__Directions for this task__:
From the listing below, copy each line where "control" occurs.

--------------------------------------------------

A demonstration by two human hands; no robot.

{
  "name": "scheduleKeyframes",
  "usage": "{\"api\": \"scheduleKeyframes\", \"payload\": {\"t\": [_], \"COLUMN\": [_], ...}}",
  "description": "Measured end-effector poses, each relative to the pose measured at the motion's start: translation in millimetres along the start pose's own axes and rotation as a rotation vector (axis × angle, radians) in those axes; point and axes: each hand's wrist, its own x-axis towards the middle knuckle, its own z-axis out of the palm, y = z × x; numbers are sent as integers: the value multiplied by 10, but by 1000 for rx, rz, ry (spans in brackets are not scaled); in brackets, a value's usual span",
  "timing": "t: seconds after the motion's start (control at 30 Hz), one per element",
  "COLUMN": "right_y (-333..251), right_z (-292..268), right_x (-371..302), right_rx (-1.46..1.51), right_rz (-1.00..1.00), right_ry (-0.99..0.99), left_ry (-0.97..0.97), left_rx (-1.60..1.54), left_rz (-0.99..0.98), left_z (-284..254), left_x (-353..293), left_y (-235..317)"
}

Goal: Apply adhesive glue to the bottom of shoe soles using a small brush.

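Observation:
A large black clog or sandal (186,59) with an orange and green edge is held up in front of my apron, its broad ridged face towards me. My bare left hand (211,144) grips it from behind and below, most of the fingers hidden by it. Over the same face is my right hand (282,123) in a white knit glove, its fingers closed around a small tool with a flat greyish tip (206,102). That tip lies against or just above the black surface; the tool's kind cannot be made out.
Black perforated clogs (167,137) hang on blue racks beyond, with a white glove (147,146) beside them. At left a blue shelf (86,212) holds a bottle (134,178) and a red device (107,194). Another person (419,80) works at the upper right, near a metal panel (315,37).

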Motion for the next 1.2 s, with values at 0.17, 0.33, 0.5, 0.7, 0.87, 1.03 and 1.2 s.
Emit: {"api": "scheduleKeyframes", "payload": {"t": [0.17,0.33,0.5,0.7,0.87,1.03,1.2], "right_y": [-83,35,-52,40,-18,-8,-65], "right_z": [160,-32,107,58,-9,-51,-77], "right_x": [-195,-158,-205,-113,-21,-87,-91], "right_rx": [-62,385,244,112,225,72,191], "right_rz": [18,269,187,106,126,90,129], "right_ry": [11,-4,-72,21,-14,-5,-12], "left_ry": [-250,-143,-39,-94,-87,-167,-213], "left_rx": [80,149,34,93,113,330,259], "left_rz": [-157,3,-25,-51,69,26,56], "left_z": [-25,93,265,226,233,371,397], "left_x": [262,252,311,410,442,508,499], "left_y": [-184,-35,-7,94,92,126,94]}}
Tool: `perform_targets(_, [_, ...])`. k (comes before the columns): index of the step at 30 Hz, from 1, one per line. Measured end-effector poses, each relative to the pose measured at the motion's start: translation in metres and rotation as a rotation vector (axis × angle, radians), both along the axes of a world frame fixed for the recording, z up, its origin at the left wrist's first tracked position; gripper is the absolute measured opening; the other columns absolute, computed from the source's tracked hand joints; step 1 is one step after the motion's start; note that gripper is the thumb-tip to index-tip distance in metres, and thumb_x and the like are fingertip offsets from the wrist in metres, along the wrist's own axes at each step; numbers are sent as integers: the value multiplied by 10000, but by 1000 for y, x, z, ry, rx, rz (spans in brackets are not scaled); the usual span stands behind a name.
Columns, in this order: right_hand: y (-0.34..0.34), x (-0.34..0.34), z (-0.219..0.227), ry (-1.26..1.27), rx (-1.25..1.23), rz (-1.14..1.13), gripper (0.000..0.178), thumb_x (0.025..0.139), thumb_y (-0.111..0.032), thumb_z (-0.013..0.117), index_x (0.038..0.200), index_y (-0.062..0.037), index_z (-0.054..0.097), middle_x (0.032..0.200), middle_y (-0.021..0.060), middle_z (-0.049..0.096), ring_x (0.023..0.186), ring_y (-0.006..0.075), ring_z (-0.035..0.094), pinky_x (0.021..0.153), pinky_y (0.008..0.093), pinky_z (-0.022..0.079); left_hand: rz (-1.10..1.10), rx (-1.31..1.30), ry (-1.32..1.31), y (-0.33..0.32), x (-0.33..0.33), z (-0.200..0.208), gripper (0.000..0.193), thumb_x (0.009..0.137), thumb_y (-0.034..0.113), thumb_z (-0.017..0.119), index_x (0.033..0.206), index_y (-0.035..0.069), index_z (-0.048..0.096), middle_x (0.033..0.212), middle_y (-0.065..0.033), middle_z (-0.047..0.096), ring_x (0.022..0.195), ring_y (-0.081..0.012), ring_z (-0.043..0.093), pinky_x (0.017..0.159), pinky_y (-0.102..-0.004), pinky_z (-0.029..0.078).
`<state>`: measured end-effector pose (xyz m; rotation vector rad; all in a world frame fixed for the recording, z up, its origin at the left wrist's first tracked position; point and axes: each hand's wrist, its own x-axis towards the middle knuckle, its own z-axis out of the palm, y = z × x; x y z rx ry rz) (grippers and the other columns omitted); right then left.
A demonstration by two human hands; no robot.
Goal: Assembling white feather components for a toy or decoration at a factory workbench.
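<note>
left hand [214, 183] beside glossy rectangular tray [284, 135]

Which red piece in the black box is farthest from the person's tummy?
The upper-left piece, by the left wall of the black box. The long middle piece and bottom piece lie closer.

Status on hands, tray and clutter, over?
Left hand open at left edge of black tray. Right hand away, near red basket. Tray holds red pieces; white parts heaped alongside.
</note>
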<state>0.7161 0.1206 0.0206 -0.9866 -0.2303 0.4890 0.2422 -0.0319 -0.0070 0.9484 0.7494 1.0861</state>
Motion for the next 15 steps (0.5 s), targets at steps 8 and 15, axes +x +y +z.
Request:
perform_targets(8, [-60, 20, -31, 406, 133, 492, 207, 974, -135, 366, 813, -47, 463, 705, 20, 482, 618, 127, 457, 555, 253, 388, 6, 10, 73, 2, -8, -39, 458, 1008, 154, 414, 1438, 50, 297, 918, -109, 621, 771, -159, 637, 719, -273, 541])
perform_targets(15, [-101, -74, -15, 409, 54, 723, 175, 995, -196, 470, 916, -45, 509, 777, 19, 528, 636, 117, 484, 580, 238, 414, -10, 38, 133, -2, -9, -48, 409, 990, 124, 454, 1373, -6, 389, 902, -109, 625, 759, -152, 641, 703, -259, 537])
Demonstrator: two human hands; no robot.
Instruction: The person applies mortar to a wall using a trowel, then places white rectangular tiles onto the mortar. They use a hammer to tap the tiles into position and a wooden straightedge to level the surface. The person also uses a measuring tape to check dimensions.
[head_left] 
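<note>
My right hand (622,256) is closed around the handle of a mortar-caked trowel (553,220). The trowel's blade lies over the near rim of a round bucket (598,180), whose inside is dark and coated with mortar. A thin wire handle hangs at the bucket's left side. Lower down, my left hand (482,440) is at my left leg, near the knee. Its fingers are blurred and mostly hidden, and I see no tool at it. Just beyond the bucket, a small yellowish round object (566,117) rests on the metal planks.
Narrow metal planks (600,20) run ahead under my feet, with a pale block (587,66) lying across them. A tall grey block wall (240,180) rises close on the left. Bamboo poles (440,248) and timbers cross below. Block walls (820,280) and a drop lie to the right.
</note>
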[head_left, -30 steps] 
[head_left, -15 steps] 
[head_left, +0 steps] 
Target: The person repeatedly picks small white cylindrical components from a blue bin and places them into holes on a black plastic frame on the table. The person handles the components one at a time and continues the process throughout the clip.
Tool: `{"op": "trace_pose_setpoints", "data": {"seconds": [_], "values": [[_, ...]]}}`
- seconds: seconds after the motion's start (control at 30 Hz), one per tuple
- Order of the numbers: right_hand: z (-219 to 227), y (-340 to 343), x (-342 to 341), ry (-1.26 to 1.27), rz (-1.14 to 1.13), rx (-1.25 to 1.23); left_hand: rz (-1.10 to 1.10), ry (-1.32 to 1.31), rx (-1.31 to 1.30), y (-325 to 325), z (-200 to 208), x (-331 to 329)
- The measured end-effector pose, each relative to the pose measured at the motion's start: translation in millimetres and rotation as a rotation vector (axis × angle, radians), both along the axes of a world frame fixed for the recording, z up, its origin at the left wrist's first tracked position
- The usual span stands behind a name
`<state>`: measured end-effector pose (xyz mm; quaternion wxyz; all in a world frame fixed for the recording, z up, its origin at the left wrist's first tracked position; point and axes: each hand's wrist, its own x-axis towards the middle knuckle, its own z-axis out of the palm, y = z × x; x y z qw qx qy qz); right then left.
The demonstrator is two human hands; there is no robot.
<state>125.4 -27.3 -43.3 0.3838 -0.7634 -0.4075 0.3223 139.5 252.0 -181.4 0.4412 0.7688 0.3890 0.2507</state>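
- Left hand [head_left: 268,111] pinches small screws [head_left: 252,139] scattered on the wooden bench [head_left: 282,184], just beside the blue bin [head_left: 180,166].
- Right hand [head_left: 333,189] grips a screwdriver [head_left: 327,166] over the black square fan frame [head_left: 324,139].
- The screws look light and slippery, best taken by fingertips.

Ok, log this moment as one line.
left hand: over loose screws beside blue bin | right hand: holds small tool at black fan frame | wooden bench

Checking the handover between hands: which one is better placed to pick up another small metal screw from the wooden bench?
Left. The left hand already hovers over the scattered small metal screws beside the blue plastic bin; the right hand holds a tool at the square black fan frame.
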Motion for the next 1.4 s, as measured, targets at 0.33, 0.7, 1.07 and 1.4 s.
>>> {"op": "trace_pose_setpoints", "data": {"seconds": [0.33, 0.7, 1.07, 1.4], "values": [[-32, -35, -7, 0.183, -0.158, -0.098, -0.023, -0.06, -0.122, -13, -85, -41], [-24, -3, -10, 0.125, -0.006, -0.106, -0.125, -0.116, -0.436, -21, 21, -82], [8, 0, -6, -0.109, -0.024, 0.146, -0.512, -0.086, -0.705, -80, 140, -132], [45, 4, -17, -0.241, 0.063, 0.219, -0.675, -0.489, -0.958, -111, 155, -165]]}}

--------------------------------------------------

__Solution below__:
  "timing": "t: seconds after the motion's start (control at 30 Hz), one per element",
- seconds: seconds after the motion's start (control at 30 Hz), one per tuple

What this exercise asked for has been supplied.